Maintaining Your Mental Health While Working Remotely
According to research by Inc.com, a popular business publication, up to 62% of people work from home or offsite work locations. As technology advances in the future, this trend is only expected to grow. Without a time clock to punch, or a boss monitoring your comings and goings, getting started and focusing throughout the day can be tough to do. Or, it can be drastically opposite - work can carry throughout the day and night, plus into weekends leaving you little time for self care. Either way, working remotely can be challenging on your mental and emotional health. So here are some tips to keep your mind healthy while managing your remote work environment.
1. Embrace Routine & Structure.
Structure helps to define the often blurred lines that come from working from home. Waking up at the same time every day is a good way to initiate a routine. If you struggle with this, try setting an alarm and place it in the other room to make sure you physically have to get out of bed to turn it off. It’s much easier to get started with the day once you’re up and out of bed. Before bed at night, make sure you have a list of things that need to get done the following day and that your schedule is set. This way, you can get up and know exactly what you’ll be working on.

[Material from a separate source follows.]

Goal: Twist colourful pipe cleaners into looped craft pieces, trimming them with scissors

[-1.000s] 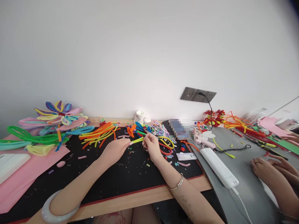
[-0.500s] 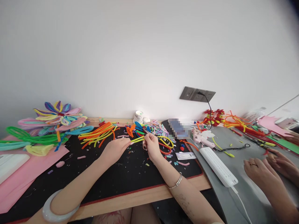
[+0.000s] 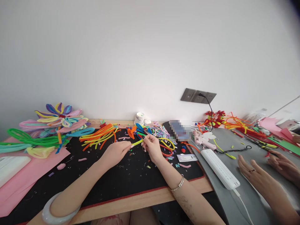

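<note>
The left hand (image 3: pixel 118 152) pinches one end of the yellow-green stem (image 3: pixel 137 142), the right hand (image 3: pixel 152 147) its other end, above the black mat (image 3: pixel 112 181), probably for steadiness. The orange-and-yellow bundle (image 3: pixel 99 134) lies near, perhaps for easy reach.

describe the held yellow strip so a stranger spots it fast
Start at the black mat, then find the left hand and right hand above it. The yellow strip bridges the short gap between them. Unlike the orange and yellow stems lying further left, it is held by both hands.
</note>
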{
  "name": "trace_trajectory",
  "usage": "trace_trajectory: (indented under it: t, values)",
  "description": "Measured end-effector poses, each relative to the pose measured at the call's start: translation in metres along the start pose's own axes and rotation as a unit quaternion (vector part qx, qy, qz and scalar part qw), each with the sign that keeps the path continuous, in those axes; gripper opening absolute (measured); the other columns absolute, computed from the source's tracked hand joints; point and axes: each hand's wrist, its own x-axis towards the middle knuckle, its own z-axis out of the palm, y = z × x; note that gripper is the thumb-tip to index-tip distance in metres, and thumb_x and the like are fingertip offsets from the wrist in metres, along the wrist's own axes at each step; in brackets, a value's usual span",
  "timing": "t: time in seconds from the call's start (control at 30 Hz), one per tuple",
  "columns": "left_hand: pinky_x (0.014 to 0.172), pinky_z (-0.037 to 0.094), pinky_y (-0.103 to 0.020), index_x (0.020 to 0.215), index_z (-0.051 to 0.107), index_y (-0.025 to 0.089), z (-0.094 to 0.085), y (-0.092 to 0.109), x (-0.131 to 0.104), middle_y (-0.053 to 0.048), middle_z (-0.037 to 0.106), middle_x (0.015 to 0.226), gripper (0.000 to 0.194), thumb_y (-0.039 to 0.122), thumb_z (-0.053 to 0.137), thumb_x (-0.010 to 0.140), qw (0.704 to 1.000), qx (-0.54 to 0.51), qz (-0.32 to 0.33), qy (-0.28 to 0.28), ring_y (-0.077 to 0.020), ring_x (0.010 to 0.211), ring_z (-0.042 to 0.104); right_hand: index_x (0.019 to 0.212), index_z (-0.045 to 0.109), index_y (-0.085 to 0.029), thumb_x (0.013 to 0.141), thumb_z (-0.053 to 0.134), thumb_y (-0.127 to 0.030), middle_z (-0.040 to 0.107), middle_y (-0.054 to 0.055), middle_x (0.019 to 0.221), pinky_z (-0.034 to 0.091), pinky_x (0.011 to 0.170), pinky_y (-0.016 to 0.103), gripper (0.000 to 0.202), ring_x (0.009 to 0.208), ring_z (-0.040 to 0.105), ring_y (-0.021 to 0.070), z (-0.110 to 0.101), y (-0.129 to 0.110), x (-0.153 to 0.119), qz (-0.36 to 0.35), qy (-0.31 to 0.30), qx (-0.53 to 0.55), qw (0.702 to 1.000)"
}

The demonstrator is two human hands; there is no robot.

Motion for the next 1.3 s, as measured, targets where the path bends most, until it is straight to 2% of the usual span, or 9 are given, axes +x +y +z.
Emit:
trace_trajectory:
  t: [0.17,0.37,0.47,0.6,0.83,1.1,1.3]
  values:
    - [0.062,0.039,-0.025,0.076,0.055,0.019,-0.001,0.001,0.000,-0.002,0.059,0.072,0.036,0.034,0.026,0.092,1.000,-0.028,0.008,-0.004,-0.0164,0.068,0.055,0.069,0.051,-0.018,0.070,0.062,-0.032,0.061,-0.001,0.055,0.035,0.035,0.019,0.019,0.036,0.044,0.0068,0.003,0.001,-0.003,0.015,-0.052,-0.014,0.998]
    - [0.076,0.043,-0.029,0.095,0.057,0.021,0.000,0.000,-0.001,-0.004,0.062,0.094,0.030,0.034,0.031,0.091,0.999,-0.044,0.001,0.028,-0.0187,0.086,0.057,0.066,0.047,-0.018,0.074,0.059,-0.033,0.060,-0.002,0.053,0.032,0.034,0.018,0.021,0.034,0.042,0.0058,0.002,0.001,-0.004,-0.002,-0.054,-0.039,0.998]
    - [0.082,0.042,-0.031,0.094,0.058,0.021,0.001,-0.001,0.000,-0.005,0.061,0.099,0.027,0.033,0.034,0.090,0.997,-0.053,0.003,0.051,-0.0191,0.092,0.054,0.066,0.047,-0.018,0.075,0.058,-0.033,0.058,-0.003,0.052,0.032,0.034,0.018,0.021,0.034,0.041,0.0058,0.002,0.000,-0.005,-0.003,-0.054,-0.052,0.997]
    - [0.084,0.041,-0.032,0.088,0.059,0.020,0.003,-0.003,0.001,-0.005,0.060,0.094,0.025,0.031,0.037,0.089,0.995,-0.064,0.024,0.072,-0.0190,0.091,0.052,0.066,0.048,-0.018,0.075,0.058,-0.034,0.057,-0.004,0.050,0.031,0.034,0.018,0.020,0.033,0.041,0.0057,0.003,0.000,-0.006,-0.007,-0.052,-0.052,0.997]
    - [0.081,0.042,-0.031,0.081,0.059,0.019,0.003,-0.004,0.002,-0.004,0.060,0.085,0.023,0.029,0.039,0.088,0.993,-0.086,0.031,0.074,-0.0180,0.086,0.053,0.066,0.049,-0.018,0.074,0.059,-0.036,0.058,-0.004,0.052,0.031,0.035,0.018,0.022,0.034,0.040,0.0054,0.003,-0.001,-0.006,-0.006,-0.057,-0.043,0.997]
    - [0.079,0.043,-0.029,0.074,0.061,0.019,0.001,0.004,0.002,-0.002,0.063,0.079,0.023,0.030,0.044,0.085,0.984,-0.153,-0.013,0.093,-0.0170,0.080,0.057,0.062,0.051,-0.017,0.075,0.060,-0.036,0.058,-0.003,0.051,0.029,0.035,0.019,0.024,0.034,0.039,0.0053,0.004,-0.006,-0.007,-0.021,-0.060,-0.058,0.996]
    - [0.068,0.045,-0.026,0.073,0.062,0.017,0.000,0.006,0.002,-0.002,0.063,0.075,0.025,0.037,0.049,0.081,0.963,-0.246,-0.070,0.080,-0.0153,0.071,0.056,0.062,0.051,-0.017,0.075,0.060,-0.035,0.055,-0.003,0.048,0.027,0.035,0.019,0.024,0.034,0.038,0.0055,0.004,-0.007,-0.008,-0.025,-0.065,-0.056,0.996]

2. Switch up your environment.
Working remotely can be isolating at times which can lead to mental health concerns. That’s why it’s important to physically switch up your environment. Try working out of a coffee shop one or two days a week or stepping outside of your workspace to get some air once or twice a day. Switching up your environment will provide more opportunity for social interaction and will help prevent you from feeling isolated.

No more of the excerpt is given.